HDS Names Ahmed Ragab as the Watson Assistant Professor of Science and Religion

February 14, 2011
HDS Names Ahmed Ragab as the Watson Assistant Professor of Science and Religion
Ahmed Ragab

Ahmed Ragab, physician, historian, and scholar of the medieval and modern Middle East, has been named the Richard T. Watson Assistant Professor of Science and Religion at Harvard Divinity School, effective July 1, 2011.

Ragab was a visiting lecturer at Harvard Divinity School for the 2009 fall semester, and since 2008 he has been a postdoctoral fellow then lecturer in the Department of the History of Science at Harvard. He holds a medical degree from Cairo University and a doctorate in the history of science from the Ecole Pratiques des Hautes Etudes in Paris.

"It is a pleasure and honor to join Harvard Divinity School and to be part of a long tradition of scholarship and a flourishing, ever-growing intellectual community," Ragab said. "HDS has cultivated a solid tradition of diversity and serious critical scholarship, relying on a group of the most prominent scholars in their fields and a community of promising, dedicated students."

Ragab's work includes the history and development of medieval Islamic sciences, the relationship between science and religion in the medieval and modern Middle East, the history of medieval Islamic hospitals, and the intellectual and cultural history of women in the region.

His research and teaching show a combination of critical engagement with contemporary debates and a technically accomplished comparative range and historical depth. He has completed monographic studies of institutionalization and modernization in medieval and early modern science or medicine within Islamic cultures and he writes on contemporary questions at the foundations of science and religion.

"Before we undertook the Watson search, a group of faculty spent a year reflecting on current debates about science and religion," said Mark D. Jordan, chair of the search committee and Richard Reinhold Niebuhr Professor of Divinity at HDS. "We wanted to compare the state of the field to our curriculum for preparing students, but we also wanted to see how HDS might help to advance some of those debates. We imagined that the ideal candidate would be creatively engaged with contemporary questions, but would also bring cross-cultural fluency, a commitment to religious comparison, and much historical depth. In Ahmed Ragab, we were delighted to find a candidate who answered all of our hopes."

At the Centre National de la Recherche Scientifique in Cairo, Ragab was a researcher and directed the organization's Science and Religion and the History of Science programs.
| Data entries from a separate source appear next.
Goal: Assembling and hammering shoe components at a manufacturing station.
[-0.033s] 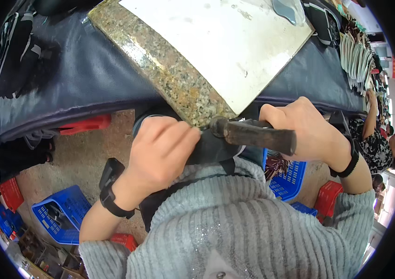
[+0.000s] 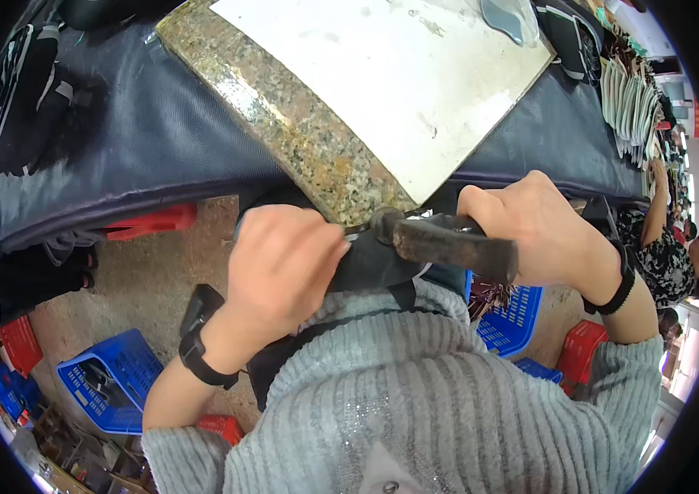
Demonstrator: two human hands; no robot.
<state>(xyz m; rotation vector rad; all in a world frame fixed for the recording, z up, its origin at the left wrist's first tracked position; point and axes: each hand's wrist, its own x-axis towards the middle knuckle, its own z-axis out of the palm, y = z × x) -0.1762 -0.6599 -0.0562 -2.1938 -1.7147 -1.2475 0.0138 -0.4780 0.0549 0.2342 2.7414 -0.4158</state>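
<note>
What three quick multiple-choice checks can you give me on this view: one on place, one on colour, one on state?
1. Where is the speckled stone slab?
A. on the floor
B. on the dark blue bench cover, ahead of the hands
C. inside a crate

2. What colour is the crate at lower left?
A. blue
B. yellow
C. white

3. What is the right hand doing?
A. hanging open
B. resting flat on the slab
C. closed round a dark metal tool

Answers: 1 B, the slab lies on the cover; 2 A, its plastic lattice is blue; 3 C, the fingers wrap the tool's handle while the left hand pinches dark material at its tip.
</note>
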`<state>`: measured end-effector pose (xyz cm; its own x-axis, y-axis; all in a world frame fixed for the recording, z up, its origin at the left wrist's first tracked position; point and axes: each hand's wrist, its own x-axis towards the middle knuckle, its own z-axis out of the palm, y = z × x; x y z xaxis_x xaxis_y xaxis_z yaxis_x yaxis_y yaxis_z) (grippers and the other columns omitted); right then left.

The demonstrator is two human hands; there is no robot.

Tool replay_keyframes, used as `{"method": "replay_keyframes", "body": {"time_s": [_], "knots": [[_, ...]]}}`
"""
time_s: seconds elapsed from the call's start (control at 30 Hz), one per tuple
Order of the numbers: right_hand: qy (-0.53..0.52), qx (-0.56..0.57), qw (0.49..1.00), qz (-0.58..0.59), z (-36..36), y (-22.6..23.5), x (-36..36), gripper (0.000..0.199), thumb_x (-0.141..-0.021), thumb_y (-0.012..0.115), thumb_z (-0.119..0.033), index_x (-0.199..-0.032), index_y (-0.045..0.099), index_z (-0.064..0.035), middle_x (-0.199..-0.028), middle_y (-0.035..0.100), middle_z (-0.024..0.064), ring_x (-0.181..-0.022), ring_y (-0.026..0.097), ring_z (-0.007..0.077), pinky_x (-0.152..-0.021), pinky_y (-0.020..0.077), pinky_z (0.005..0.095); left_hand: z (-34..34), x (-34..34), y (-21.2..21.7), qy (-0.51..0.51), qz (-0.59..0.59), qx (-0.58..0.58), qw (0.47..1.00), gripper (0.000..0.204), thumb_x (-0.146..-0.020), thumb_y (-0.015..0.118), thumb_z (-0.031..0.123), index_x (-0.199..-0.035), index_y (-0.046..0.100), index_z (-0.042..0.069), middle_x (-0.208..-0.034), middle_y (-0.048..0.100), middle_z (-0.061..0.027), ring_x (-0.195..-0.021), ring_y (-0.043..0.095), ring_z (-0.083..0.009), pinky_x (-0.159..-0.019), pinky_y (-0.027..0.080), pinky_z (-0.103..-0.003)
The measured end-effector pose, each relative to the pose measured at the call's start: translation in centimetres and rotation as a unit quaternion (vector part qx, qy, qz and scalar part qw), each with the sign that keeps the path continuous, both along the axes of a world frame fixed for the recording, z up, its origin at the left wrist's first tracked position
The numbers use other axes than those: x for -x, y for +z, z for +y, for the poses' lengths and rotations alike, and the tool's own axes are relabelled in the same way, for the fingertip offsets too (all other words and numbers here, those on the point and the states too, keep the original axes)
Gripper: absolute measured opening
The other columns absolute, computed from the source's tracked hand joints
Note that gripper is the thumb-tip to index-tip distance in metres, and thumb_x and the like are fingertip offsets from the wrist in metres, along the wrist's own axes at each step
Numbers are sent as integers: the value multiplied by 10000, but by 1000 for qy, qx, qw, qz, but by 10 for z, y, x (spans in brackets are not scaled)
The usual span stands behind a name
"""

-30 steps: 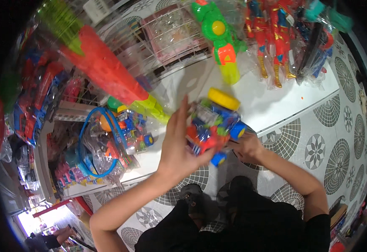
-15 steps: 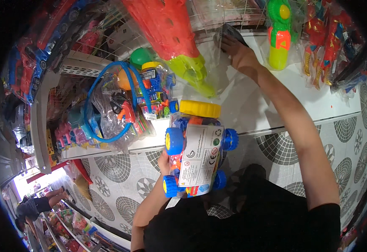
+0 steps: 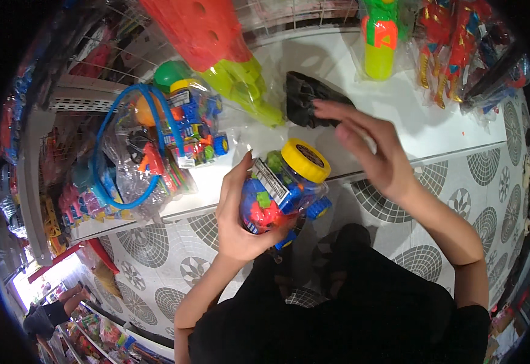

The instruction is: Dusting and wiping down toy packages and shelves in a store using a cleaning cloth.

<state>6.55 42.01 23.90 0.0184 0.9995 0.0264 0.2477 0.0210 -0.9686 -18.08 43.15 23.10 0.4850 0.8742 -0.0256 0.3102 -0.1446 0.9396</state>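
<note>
My left hand (image 3: 243,233) is wrapped round a clear car-shaped jar (image 3: 263,205) with a yellow screw lid and blue wheels. Colourful plastic pieces show through its wall. The lid points up and to the right, over the shelf's front edge. My right hand (image 3: 374,148) is open, fingers stretched out, by a crumpled black cloth (image 3: 304,100) on the white shelf. Its fingertips overlap the cloth in view; whether they touch it I cannot tell. A similar yellow-lidded jar (image 3: 195,112) stands to the left on the shelf.
Bagged toys surround the white shelf (image 3: 435,130): a red and lime toy (image 3: 216,48), a green and orange water gun (image 3: 379,45), red figures (image 3: 447,48) and a blue hose (image 3: 98,155). Patterned floor tiles (image 3: 143,242) lie below. Another person (image 3: 46,318) bends at far left.
The jar has turned from its printed white label to its clear side, lid tilted right. The black cloth has come nearer along the shelf, and my right hand has drawn back from it.
</note>
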Motion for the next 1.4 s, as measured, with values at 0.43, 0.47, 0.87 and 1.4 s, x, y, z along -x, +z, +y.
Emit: {"method": "replay_keyframes", "body": {"time_s": [0.43, 0.47, 0.87, 1.4], "knots": [[81, -135, 964, -216, -26, 9, 16, 279, -818, 538, -235, -953, 581, 6, -748, 613, 142, -595, 580, 312, -555, 463, 339, -31, -2, 15, -63, 3, -77, 995, 911, -507, 836, 134, -1293, 429, -82, -1214, 508, -240, -1072, 552, -330, -926, 431, -368], [108, -151, 958, -220, -27, 13, 16, 289, -795, 548, -237, -944, 580, 8, -748, 613, 138, -596, 579, 311, -552, 464, 346, -34, 2, 7, -63, -50, -7, 997, 928, -513, 836, 148, -1305, 414, -86, -1203, 520, -233, -1083, 548, -311, -937, 423, -359], [258, -85, 962, -14, -21, 64, -14, 768, -536, 833, -251, -1194, 524, -7, -1154, 572, 139, -1060, 582, 254, -861, 498, 337, -40, 42, -58, -23, -337, 516, 788, 1087, -426, 719, 274, -1354, 308, -116, -1291, 481, -217, -1173, 511, -296, -1034, 377, -375], [77, 254, 871, 414, -9, -48, -49, 551, -962, 335, -367, -1313, 365, 56, -1230, 524, 266, -1001, 623, 355, -850, 539, 396, -17, 24, -13, -67, -288, 426, 855, 1152, -437, 774, 320, -1367, 265, -128, -1254, 502, -215, -1138, 541, -266, -1016, 389, -344]]}}
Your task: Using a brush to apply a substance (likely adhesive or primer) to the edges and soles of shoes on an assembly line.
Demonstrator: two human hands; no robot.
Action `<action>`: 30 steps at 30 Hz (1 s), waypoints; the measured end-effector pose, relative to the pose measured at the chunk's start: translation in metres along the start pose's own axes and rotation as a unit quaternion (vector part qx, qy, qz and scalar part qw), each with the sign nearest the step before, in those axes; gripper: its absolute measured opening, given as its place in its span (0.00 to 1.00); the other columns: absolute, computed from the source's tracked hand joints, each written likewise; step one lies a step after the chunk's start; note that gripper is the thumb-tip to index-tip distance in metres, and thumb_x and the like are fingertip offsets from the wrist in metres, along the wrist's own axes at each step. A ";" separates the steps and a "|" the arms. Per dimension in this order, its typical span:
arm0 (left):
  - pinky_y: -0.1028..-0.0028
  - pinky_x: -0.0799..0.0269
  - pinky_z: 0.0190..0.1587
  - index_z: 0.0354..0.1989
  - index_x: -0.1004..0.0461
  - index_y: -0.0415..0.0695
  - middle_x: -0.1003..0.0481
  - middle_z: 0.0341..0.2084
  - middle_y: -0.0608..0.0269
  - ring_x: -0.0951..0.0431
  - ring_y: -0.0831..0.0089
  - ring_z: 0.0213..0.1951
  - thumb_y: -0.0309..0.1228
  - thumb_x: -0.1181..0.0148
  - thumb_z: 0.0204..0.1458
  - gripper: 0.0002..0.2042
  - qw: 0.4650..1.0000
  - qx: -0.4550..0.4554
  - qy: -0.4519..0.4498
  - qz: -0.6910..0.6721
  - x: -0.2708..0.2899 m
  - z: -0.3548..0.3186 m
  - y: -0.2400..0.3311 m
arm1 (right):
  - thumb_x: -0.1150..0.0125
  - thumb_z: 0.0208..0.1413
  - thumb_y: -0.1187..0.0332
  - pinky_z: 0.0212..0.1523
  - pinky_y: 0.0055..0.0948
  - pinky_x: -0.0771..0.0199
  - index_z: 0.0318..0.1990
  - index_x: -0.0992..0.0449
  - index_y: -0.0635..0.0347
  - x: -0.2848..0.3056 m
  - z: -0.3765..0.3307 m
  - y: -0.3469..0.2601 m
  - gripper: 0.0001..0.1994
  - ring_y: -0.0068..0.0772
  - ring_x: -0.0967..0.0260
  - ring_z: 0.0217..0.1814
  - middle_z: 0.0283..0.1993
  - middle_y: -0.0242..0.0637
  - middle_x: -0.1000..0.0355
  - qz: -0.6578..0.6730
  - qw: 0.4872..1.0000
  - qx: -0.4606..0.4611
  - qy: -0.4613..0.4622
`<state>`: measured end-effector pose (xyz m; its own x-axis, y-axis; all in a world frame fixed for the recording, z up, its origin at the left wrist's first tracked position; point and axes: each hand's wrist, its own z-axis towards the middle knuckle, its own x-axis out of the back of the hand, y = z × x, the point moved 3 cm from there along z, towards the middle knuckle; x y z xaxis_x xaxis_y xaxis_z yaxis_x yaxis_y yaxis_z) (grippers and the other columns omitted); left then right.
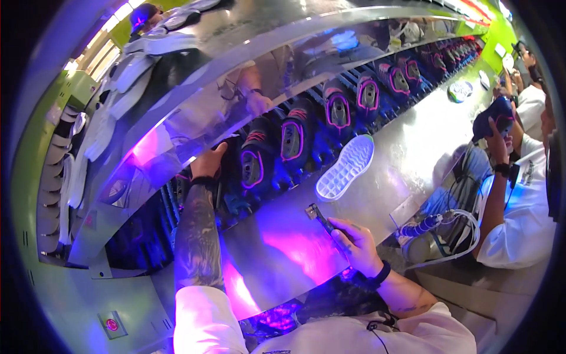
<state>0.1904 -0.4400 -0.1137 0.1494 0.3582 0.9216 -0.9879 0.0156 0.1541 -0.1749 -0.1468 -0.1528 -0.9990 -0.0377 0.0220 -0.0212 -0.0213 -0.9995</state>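
My right hand [358,246] is closed around the dark handle of a small brush [322,219], thumb along it, its pale head pointing up and left above the metal bench. A white shoe sole [345,167] with a grid of square hollows lies on the bench just beyond the brush. My left hand [207,163] reaches to the row of shoes under the curved metal hood. Its thumb sticks out, but its fingers are hidden, so what it touches cannot be made out. Nearest to it on the right is a dark shoe with pink trim [252,167].
More dark shoes with pink trim [338,112] run along the line to the far right. The metal hood [283,74] curves above them, with white soles [131,82] on top. At right, a co-worker's hand holds a dark shoe [494,120]. A round pad [460,91] lies farther along the bench.
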 end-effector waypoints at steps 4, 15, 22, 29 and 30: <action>0.65 0.25 0.49 0.54 0.22 0.36 0.18 0.42 0.55 0.17 0.62 0.43 0.49 0.29 0.57 0.27 0.915 0.122 0.033 -0.384 0.021 -0.061 -0.023 | 0.40 0.70 0.70 0.44 0.23 0.25 0.63 0.22 0.63 0.006 -0.012 0.006 0.16 0.18 0.26 0.43 0.44 0.30 0.21 0.002 0.996 -0.087 -0.003; 0.56 0.26 0.60 0.72 0.45 0.32 0.32 0.60 0.49 0.26 0.59 0.61 0.54 0.21 0.44 0.55 0.868 0.038 0.146 -0.473 0.229 -0.316 0.024 | 0.34 0.64 0.71 0.51 0.30 0.23 0.61 0.22 0.65 -0.016 -0.017 -0.020 0.18 0.28 0.22 0.49 0.50 0.39 0.19 -0.094 0.993 -0.040 -0.057; 0.48 0.29 0.62 0.57 0.26 0.37 0.25 0.54 0.45 0.23 0.50 0.56 0.50 0.31 0.46 0.34 0.958 -0.154 0.004 -0.242 0.200 -0.478 0.038 | 0.36 0.66 0.67 0.47 0.38 0.18 0.61 0.20 0.57 -0.102 -0.068 -0.086 0.18 0.39 0.20 0.50 0.52 0.44 0.20 -0.165 0.964 0.021 -0.208; 0.54 0.45 0.73 0.74 0.45 0.51 0.33 0.68 0.62 0.27 0.63 0.65 0.40 0.55 0.69 0.26 0.927 -0.220 0.075 -0.294 0.196 -0.527 0.063 | 0.36 0.65 0.67 0.39 0.32 0.19 0.58 0.20 0.60 -0.145 -0.062 -0.062 0.16 0.36 0.18 0.42 0.47 0.42 0.19 -0.190 0.955 -0.087 -0.212; 0.53 0.45 0.73 0.73 0.43 0.53 0.33 0.68 0.64 0.28 0.64 0.65 0.41 0.55 0.69 0.25 0.930 -0.267 0.087 -0.237 0.195 -0.530 0.065 | 0.37 0.65 0.69 0.44 0.34 0.19 0.57 0.19 0.62 -0.148 -0.060 -0.056 0.16 0.37 0.18 0.43 0.47 0.46 0.18 -0.209 0.955 -0.009 -0.211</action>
<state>0.1338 0.1259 -0.1128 0.6102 0.3373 0.7168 -0.6994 0.6544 0.2875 -0.0286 -0.0805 -0.1009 -0.7987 -0.4286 0.4224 -0.4201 -0.1054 -0.9013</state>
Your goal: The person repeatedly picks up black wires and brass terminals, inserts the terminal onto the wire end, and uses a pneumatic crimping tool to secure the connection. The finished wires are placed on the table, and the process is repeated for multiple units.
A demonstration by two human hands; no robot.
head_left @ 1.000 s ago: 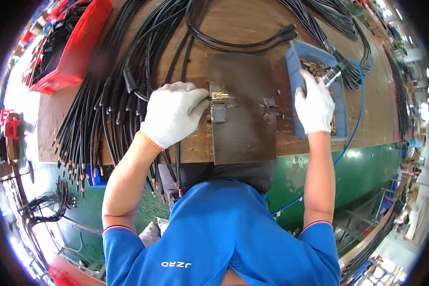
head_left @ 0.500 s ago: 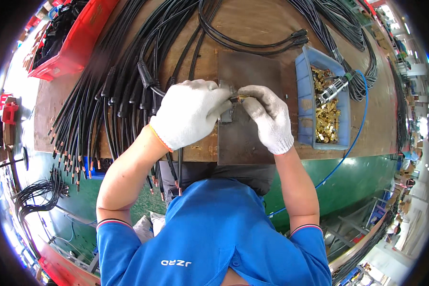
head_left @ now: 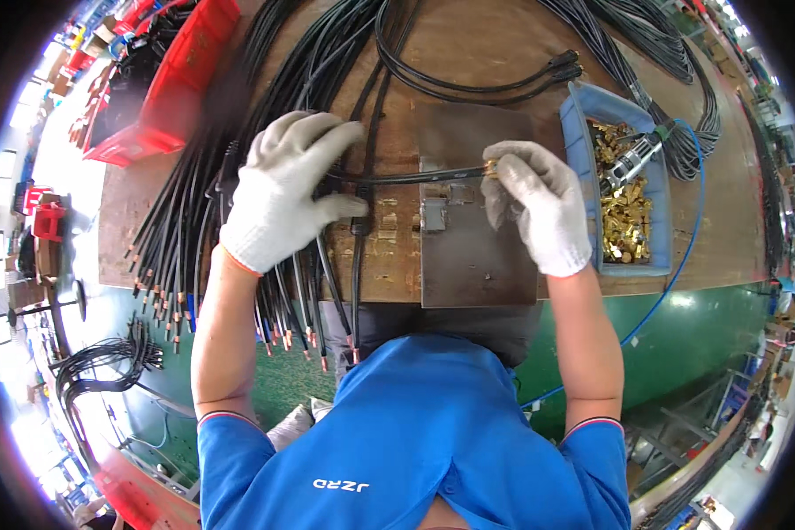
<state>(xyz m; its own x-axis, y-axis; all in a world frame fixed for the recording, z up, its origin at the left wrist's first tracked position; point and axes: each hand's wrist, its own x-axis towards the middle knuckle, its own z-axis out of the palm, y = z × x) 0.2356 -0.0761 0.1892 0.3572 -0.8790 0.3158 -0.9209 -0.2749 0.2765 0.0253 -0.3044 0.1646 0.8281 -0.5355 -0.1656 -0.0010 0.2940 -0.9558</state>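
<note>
Both my hands wear white knit gloves. My right hand (head_left: 539, 199) pinches the end of a black cable (head_left: 415, 178), where a small brass terminal (head_left: 491, 168) shows at the fingertips. The cable runs leftward from there, over a dark metal plate (head_left: 477, 256), toward my other hand. Spread fingers, thumb apart, mark my left hand (head_left: 287, 190), which is over the bundle of black cables (head_left: 314, 75) and grips nothing visible. Just below the held cable, a small metal block (head_left: 434, 214) is on the plate.
A blue bin (head_left: 580, 177) of brass terminals (head_left: 627, 221) stands to the right, with an air tool (head_left: 634, 162) lying across it and a blue hose (head_left: 701, 190) trailing off. At far left is a red crate (head_left: 172, 97) of black parts. More coiled cables (head_left: 649, 53) lie at back right.
My hands have moved apart from the middle of the plate. The left went left and its fingers opened; the right shifted right with the cable end, so more cable now shows between them.
</note>
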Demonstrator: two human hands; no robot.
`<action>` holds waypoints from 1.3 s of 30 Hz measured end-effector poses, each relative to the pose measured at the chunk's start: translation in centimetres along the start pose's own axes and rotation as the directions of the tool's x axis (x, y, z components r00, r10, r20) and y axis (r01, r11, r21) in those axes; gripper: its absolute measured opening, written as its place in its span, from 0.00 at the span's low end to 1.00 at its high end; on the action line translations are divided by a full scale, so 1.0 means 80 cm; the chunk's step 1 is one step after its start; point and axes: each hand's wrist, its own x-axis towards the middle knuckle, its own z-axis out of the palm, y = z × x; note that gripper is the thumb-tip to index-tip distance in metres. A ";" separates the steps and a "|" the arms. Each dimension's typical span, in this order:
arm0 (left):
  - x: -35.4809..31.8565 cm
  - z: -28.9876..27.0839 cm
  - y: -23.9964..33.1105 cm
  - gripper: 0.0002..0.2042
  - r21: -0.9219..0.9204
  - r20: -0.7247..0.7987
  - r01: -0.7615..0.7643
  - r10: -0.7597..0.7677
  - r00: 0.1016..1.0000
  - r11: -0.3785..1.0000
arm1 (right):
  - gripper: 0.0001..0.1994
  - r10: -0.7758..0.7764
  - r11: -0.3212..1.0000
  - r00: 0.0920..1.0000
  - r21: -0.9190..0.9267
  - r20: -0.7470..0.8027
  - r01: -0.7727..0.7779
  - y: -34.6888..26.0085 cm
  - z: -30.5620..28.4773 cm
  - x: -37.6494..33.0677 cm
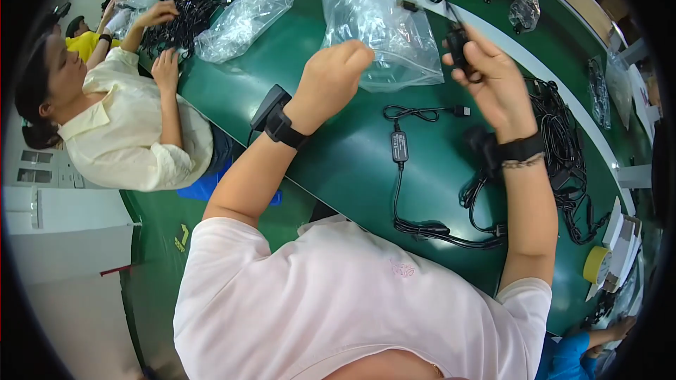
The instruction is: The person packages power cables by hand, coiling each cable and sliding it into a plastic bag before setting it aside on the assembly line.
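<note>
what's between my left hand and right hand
In the head view, a clear plastic bag lies on the green table between the left hand and right hand.

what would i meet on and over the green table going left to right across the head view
pile of black cables → crumpled clear plastic bag → left hand → inline box of the flat-lying USB cable → right hand, holding a black cable → yellow tape roll
</note>
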 end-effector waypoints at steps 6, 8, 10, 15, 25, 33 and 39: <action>0.012 0.002 0.001 0.08 0.165 0.070 -0.234 0.225 0.972 0.958 | 0.22 0.248 0.951 0.964 0.214 -0.090 -0.225 0.061 0.003 0.022; 0.013 0.016 0.002 0.13 0.244 0.126 -0.174 0.147 0.981 0.954 | 0.22 0.304 0.939 0.947 0.205 -0.108 -0.278 0.070 -0.003 0.026; 0.008 0.034 -0.002 0.22 0.351 0.010 -0.088 0.090 0.996 0.932 | 0.22 0.298 0.940 0.950 0.202 -0.095 -0.275 0.074 -0.008 0.028; 0.011 0.062 -0.008 0.21 0.316 0.155 -0.041 -0.009 0.988 0.948 | 0.22 0.289 0.943 0.955 0.194 -0.069 -0.271 0.075 -0.010 0.024; 0.007 0.065 -0.042 0.05 0.291 0.175 0.104 -0.160 0.971 0.951 | 0.21 0.185 0.955 0.983 0.241 -0.022 -0.174 0.067 -0.016 0.018; 0.005 0.036 -0.028 0.22 0.144 0.310 0.263 -0.296 0.904 0.954 | 0.22 0.011 0.978 1.000 0.206 0.026 -0.016 0.024 0.006 0.012; 0.003 0.031 -0.050 0.15 0.148 0.324 0.263 -0.298 0.898 0.953 | 0.21 0.005 0.990 0.971 0.136 0.239 -0.038 0.007 0.058 0.048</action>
In 2008, he was a researcher for the project "Public Policies, Professional Practices and Agents' Conduct Regarding the Risk of Avian Flu (Egypt, France, India, Niger, UK, Vietnam)." From 2003 to 2007, he served as a physician at the Kasr al-Aini Cairo University Teaching Hospital.

A prolific speaker, he is the author of numerous articles and papers. He has two book projects underway: "Science and Religion in Medieval Egypt" and "Anatomy, Medicine, and Religion in the Ottoman Middle East," both of which are set for publication in 2011. He is also a member of the Commission on History of Science and Technology in Islamic Societies.

"I would like to thank the faculty and the deans of the Divinity School for inviting me to join this flourishing community. I look forward to contributing to the School, to its scholarly community, and to helping HDS students satisfy their intellectual curiosity and to learning from them new and fresh views and ideas."

The professorship is funded by Richard T. Watson, AB '54, JD '60, and is intended to advance research and thinking on the interrelations of science and religion via multidisciplinary and cross-faculty initiatives.

A former member of the University Visiting Committee to HDS and a longtime member of the Committee on University Resources, Watson is managing partner of the Cleveland law firm Spieth, Bell, McCurdy & Newell Co., LPA, and he serves as chancellor of the Episcopal Diocese of Ohio.